The new year has not been kind to ethanol lobbyists. A pair of new reports released in the last month undercut some of the key arguments the ethanol industry uses to support its favorite biofuel mandates, the federal Renewable Fuel Standard (RFS) and California’s Low Carbon Fuel Standard (LCFS).

The first, a new working paper from the World Resources Institute (WRI), examined the issue of using food for fuel, which the UN has described as a “crime against humanity.” The researchers conclude: “bioenergy that entails the dedicated use of land to grow the energy feedstock will undercut efforts to combat climate change and to achieve a sustainable food future.”

Indeed, the WRI report reiterates what we have long known—that biofuels make food more expensive, hurt the environment, and decrease the amount of arable land available for food production.
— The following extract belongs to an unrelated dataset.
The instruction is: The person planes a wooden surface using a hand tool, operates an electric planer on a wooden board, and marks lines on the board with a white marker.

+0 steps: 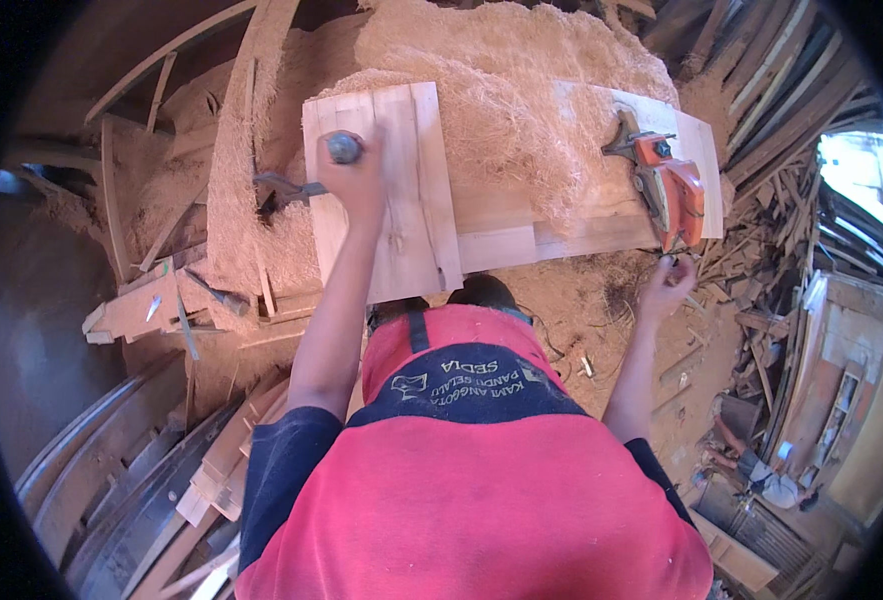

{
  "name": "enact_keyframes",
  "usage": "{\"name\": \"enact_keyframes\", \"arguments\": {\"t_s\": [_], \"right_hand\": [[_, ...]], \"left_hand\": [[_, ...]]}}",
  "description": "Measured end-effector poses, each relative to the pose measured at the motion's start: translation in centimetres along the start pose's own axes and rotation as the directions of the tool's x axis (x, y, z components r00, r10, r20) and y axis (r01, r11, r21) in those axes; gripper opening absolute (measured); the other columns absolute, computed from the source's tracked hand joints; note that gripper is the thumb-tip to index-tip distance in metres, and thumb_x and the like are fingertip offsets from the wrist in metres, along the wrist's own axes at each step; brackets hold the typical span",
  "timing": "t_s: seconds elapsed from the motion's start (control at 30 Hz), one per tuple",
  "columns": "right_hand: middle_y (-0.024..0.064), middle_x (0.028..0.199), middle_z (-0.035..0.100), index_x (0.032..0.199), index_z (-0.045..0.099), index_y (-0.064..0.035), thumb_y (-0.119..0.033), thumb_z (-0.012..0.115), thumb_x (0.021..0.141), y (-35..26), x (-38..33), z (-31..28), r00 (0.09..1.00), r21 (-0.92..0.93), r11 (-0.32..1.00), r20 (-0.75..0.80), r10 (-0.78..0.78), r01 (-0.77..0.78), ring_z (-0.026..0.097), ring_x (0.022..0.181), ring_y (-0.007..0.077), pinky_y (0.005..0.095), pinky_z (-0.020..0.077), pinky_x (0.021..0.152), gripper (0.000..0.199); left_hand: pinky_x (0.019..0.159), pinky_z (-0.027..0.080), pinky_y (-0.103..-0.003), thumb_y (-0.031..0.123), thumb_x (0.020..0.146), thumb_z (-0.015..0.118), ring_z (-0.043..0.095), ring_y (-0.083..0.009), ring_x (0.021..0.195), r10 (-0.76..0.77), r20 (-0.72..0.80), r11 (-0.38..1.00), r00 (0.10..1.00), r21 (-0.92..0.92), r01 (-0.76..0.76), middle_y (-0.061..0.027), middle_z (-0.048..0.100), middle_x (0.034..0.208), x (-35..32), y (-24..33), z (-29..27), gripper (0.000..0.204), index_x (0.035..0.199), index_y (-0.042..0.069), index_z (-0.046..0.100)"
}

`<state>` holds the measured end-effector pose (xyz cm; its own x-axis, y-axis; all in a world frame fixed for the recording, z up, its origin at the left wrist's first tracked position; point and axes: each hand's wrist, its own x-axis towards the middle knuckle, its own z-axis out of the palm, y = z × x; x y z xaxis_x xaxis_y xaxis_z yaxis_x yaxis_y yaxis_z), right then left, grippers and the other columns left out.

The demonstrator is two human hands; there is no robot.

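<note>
Evidently printed: pale lettering (471, 378) on the red shirt's (501, 490) dark band. Left hand (359, 188) closed round a grey-ended tool (343, 147) over a flat rectangular board (411, 190), pale with darker grain streaks, at the bench's left. Orange power planer (683, 195) rests rightward beside curly shavings (501, 100); right hand (668, 284) just below it, fingers partly curled, hold impossible to tell.

Room opens along the near edge of the plank (496, 245), between board (411, 200) and planer (675, 190); heaped shavings (521, 100) block behind.
</note>
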<state>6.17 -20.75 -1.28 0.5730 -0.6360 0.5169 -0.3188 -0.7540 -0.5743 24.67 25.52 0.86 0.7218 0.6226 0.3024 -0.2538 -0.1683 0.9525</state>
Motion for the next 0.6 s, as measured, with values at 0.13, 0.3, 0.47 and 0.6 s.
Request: {"name": "enact_keyframes", "arguments": {"t_s": [0.13,0.3,0.47,0.6], "right_hand": [[0.0210,0.119,0.062,0.131,0.055,0.0056,-0.038,0.076,0.089,1.4,7.5,0.3,0.994,-0.002,0.994,0.017,-0.112,0.112,0.057,0.113,0.0343,0.0449,0.0457,0.098,0.064],[0.0234,0.124,0.061,0.134,0.055,0.0009,-0.042,0.076,0.087,4.0,12.5,1.5,0.914,-0.059,0.976,0.368,-0.173,0.209,0.054,0.118,0.0398,0.0495,0.0424,0.102,0.067],[0.0136,0.095,0.067,0.121,0.059,0.0001,-0.025,0.075,0.091,6.1,17.9,3.7,0.643,0.311,0.923,0.663,-0.383,0.228,0.065,0.086,0.0250,0.0376,0.0522,0.080,0.043],[0.0028,0.083,0.065,0.110,0.062,-0.0029,-0.014,0.071,0.093,6.9,19.6,4.7,0.465,0.346,0.865,0.872,-0.153,-0.363,0.060,0.066,0.0104,0.0250,0.0480,0.057,0.023]], "left_hand": [[0.056,0.041,-0.024,0.012,0.081,0.082,0.049,-0.0067,0.059,-0.129,-0.012,0.992,0.992,-0.001,0.129,0.0018,0.056,0.065,1.1,-3.6,-0.5,0.027,0.069,0.005,0.059],[0.055,0.044,-0.025,0.008,0.081,0.078,0.057,-0.0091,0.060,-0.251,0.344,0.951,0.905,-0.085,0.296,0.0000,0.059,0.065,2.2,-2.7,-3.4,0.021,0.071,0.007,0.060],[0.097,0.044,-0.037,0.025,0.085,0.082,0.053,-0.0202,0.112,0.042,0.112,0.915,0.993,0.396,-0.083,-0.0119,0.055,0.123,-3.5,-0.9,-4.5,0.062,0.132,0.001,0.050],[0.089,0.045,-0.035,0.026,0.092,0.074,0.053,-0.0204,0.103,-0.092,-0.236,0.887,0.967,0.422,0.187,-0.0112,0.057,0.113,-17.6,-0.3,-5.4,0.049,0.126,-0.002,0.053]]}}
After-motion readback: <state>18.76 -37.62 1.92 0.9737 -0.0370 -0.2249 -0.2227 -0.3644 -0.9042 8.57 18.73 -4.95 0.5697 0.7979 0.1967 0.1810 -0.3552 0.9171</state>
Key findings include:

  • “Use of bioenergy at a globally meaningful level will push up costs of food, timber, and land.”
  • “In fact, burning biomass directly emits at least a little more carbon dioxide than fossil fuels for the same amount of generated energy.”
  • “A growing quest for bioenergy exacerbates this competition for land” that would otherwise be used for food production.

WRI recommends that lawmakers repeal mandates like the RFS and LCFS. As the researchers put it: “Governments should phase out the varied subsidies and regulatory requirements for transportation biofuels made from crops or from sources that make dedicated use of land.”
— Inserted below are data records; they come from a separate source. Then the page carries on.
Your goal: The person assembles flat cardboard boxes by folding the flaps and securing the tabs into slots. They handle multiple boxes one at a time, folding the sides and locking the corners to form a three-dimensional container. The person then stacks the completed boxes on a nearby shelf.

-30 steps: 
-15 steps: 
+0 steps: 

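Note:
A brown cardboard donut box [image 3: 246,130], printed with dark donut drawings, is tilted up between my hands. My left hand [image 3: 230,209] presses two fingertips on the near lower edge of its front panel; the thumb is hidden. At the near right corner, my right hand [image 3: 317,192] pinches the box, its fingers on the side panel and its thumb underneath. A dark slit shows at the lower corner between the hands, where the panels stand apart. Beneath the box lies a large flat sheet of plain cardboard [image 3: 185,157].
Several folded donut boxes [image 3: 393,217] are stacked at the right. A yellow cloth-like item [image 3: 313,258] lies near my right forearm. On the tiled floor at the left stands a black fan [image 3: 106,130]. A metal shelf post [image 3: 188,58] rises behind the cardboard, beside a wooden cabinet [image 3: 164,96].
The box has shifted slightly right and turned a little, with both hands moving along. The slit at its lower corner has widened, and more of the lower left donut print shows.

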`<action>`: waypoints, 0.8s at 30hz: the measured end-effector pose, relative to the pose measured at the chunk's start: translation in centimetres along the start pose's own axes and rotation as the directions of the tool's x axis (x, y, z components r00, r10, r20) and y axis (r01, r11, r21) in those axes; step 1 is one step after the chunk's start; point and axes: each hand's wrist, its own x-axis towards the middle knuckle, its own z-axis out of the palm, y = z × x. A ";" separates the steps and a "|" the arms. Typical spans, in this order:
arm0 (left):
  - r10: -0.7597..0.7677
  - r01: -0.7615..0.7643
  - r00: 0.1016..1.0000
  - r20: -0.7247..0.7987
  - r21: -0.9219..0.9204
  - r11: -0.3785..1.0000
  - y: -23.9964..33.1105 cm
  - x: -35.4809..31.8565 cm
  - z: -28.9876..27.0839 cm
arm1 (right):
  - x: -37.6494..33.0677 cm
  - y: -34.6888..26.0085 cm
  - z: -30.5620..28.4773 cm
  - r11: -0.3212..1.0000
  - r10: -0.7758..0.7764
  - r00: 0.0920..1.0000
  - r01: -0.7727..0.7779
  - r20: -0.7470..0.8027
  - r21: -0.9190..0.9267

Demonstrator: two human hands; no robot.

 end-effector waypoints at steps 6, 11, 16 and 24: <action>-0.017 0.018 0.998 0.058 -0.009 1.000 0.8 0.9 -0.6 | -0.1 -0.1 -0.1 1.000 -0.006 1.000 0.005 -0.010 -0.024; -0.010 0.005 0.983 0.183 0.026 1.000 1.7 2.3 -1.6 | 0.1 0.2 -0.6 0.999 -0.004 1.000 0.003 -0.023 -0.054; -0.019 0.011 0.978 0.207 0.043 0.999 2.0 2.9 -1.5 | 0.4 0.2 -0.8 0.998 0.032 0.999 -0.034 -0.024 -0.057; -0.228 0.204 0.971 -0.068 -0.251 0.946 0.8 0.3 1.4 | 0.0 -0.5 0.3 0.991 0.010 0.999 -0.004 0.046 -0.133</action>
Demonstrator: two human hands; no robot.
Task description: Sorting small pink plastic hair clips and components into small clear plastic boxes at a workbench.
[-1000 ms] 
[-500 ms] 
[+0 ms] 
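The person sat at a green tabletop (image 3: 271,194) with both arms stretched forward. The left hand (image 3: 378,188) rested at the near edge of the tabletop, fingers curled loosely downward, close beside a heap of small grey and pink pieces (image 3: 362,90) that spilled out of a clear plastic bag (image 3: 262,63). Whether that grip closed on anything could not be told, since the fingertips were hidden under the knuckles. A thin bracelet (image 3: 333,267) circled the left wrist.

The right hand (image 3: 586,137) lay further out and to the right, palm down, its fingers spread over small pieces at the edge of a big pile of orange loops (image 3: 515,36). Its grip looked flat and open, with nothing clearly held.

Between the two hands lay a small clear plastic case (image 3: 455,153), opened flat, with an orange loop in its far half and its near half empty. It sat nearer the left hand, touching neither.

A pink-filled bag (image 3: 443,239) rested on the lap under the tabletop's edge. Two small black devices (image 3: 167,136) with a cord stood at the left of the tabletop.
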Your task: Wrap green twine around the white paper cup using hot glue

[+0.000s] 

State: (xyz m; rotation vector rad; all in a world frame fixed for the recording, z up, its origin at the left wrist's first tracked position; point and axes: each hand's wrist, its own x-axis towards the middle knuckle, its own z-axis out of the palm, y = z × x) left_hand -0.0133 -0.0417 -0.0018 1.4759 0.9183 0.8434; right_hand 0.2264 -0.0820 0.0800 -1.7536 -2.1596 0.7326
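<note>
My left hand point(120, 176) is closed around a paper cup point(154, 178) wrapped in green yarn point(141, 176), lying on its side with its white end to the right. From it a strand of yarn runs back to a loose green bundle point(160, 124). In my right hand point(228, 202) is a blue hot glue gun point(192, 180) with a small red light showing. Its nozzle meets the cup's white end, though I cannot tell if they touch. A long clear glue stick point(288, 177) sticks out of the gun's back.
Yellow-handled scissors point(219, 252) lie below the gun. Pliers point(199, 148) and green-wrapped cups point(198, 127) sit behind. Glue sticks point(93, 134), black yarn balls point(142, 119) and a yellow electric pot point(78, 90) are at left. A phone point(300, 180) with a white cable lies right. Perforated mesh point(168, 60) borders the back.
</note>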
The second study, from the University of Michigan, reviewed more than 100 papers on the environmental impacts of biofuels. As the study’s author, Professor John DeCicco, explains, much of the existing literature underestimates the amount of carbon dioxide generated from ethanol:

The main problem with existing studies is that they fail to correctly account for the carbon dioxide absorbed from the atmosphere when corn, soybeans and sugarcane are grown to make biofuels, said John DeCicco, a research professor at U-M’s Energy Institute.

“Almost all of the fields used to produce biofuels were already being used to produce crops for food, so there is no significant increase in the amount of carbon dioxide being removed from the atmosphere. Therefore, there’s no climate benefit,” said DeCicco, the author of an advanced review of the topic in the current issue of Wiley Interdisciplinary Reviews: Energy and Environment. [Emphasis mine]
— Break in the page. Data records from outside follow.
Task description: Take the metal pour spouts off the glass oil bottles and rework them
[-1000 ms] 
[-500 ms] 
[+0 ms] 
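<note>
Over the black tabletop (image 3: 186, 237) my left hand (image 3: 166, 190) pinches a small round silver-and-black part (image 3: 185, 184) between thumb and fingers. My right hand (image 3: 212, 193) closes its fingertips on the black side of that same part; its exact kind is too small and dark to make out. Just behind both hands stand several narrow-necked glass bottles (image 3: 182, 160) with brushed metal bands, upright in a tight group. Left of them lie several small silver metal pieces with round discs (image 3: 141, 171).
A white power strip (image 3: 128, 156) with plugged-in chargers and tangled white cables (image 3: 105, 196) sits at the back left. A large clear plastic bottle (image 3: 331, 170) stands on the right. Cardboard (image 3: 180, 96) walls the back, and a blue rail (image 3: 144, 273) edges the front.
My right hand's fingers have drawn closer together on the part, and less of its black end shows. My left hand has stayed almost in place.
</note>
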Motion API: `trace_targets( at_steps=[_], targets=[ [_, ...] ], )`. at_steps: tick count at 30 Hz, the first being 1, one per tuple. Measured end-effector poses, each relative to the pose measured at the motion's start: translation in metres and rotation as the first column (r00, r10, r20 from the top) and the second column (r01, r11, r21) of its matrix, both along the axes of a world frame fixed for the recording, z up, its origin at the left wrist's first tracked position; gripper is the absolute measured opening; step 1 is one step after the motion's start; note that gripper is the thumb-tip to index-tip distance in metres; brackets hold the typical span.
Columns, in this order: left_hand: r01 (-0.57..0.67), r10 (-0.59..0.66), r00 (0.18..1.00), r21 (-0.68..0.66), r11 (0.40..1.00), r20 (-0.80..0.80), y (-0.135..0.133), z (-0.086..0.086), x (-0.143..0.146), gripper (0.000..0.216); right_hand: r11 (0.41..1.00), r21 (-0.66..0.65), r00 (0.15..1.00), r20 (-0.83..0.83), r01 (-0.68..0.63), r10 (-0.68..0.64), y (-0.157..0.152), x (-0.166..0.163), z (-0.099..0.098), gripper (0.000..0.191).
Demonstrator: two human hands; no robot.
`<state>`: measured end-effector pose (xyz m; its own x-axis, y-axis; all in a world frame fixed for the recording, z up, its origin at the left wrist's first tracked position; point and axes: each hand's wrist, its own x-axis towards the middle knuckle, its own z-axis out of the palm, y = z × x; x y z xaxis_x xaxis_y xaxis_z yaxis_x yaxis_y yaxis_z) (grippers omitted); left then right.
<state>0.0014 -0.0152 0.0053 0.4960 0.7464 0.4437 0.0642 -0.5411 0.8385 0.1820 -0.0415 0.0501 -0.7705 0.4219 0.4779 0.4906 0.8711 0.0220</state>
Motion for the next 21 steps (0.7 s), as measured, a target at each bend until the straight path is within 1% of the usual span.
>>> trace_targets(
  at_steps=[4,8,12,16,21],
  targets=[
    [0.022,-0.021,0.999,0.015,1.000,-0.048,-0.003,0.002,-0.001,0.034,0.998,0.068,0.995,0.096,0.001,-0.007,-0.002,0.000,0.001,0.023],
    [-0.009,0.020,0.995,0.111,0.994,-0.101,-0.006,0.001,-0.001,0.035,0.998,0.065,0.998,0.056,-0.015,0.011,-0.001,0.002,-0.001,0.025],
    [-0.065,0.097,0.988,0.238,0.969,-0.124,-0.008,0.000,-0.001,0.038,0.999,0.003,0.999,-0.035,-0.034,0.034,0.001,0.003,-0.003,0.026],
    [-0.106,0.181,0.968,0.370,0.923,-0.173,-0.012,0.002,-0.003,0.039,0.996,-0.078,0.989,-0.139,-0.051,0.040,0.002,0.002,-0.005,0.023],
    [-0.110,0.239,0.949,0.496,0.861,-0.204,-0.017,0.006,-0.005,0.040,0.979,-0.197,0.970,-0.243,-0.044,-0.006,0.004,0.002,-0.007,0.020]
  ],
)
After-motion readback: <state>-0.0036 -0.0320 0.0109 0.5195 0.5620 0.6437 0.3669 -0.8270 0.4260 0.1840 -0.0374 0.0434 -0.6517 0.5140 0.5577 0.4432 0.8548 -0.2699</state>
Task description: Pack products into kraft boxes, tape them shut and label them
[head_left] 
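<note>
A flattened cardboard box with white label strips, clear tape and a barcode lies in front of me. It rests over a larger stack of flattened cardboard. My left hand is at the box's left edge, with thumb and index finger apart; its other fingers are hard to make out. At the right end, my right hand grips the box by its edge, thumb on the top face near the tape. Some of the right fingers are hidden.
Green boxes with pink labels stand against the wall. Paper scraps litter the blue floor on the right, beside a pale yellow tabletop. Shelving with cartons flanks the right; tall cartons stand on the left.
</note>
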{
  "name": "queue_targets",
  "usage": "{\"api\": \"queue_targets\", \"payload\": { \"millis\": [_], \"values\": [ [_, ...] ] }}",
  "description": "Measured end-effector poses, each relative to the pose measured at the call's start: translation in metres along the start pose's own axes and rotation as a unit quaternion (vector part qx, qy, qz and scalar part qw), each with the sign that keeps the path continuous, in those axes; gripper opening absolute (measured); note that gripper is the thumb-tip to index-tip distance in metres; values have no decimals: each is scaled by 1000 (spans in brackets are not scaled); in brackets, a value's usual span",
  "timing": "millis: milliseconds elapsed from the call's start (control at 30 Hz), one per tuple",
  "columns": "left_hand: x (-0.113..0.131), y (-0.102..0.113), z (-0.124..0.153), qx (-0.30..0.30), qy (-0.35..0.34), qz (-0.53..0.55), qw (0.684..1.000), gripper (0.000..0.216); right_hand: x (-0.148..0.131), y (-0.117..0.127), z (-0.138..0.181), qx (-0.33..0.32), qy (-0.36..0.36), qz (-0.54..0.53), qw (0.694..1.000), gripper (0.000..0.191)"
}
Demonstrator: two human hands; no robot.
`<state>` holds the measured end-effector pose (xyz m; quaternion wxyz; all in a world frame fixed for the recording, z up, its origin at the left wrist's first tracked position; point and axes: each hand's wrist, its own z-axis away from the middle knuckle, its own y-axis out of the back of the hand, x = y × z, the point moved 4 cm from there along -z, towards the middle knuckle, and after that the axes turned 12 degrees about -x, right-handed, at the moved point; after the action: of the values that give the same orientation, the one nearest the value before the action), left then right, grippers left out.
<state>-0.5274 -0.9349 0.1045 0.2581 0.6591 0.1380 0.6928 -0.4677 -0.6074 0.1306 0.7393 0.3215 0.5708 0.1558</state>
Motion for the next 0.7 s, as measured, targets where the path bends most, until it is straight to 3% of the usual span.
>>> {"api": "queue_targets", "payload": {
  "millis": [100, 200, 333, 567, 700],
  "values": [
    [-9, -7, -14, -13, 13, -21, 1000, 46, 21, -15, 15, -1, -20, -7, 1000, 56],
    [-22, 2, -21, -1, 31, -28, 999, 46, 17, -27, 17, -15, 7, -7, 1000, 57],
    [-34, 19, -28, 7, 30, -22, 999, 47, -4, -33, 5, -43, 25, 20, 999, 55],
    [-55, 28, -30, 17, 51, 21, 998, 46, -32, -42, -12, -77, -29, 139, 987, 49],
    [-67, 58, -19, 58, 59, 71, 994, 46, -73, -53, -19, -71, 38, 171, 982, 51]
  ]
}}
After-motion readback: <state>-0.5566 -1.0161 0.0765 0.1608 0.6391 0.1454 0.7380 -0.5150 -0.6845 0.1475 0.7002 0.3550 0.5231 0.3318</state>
The study finds that “policies used to promote biofuels—such as the U.S. [RFS] and California’s [LCFS]—actually make matters worse when it comes to limiting net emissions of climate-warming carbon dioxide gas.” These findings build on numerous other studies demonstrating the negative environmental consequences of biofuels. Read more about that here.

Click here to learn more about the RFS and here to learn more about California’s LCFS.

Everson: ‘Free market fills your tank; government empties it’

In a recent column for the Las Vegas Review-Journal, Patrick Everson juxtaposes the wonders of free markets against the folly of government intervention in energy markets. As Everson puts it:

Plunging gas prices have provided millions of Americans with something they haven’t had in years: an effective pay raise. The average number of cars per household is around two, and the average American buys about 12 gallons of gas a week per vehicle. A $1 drop in the price of a gallon of gas saves that typical household $100 a month. Here in Las Vegas, the savings have been far greater. Gas averaged $3.85 a gallon in early July, and it’s now down to $2.20, a difference of $1.65. A two-car family with average fuel consumption in January saved $160.

And the left doesn’t want low gas prices, which is why the Obama administration consistently opposes drilling on federal land — including the 84 percent of Nevada the federal government owns. [Emphasis mine]

Everson is spot on. Gas prices have fallen by almost 50 percent in many areas thanks to America’s domestic energy producers, who are thriving despite a federal government that consistently tries to obstruct energy development. While oil production is up almost 80 percent since 2008, that is occurring only on state and private lands outside of federal control. On lands operated by the feds, energy production is actually down amid America’s record energy boom on private lands.

Click here to read Patrick Everson’s entire column for The Las Vegas Review-Journal.

Coal: Bedrock of Modern Life

Coal is one of the most versatile and useful natural resources. The energy from coal powered the Industrial Revolution, pulling millions of Americans out of poverty. Even today, developing countries are using coal to pull billions more people out of poverty with reliable, affordable energy. For many developed countries like the U.S., energy from coal remains the single largest source of the electricity that powers our 21st-Century lives.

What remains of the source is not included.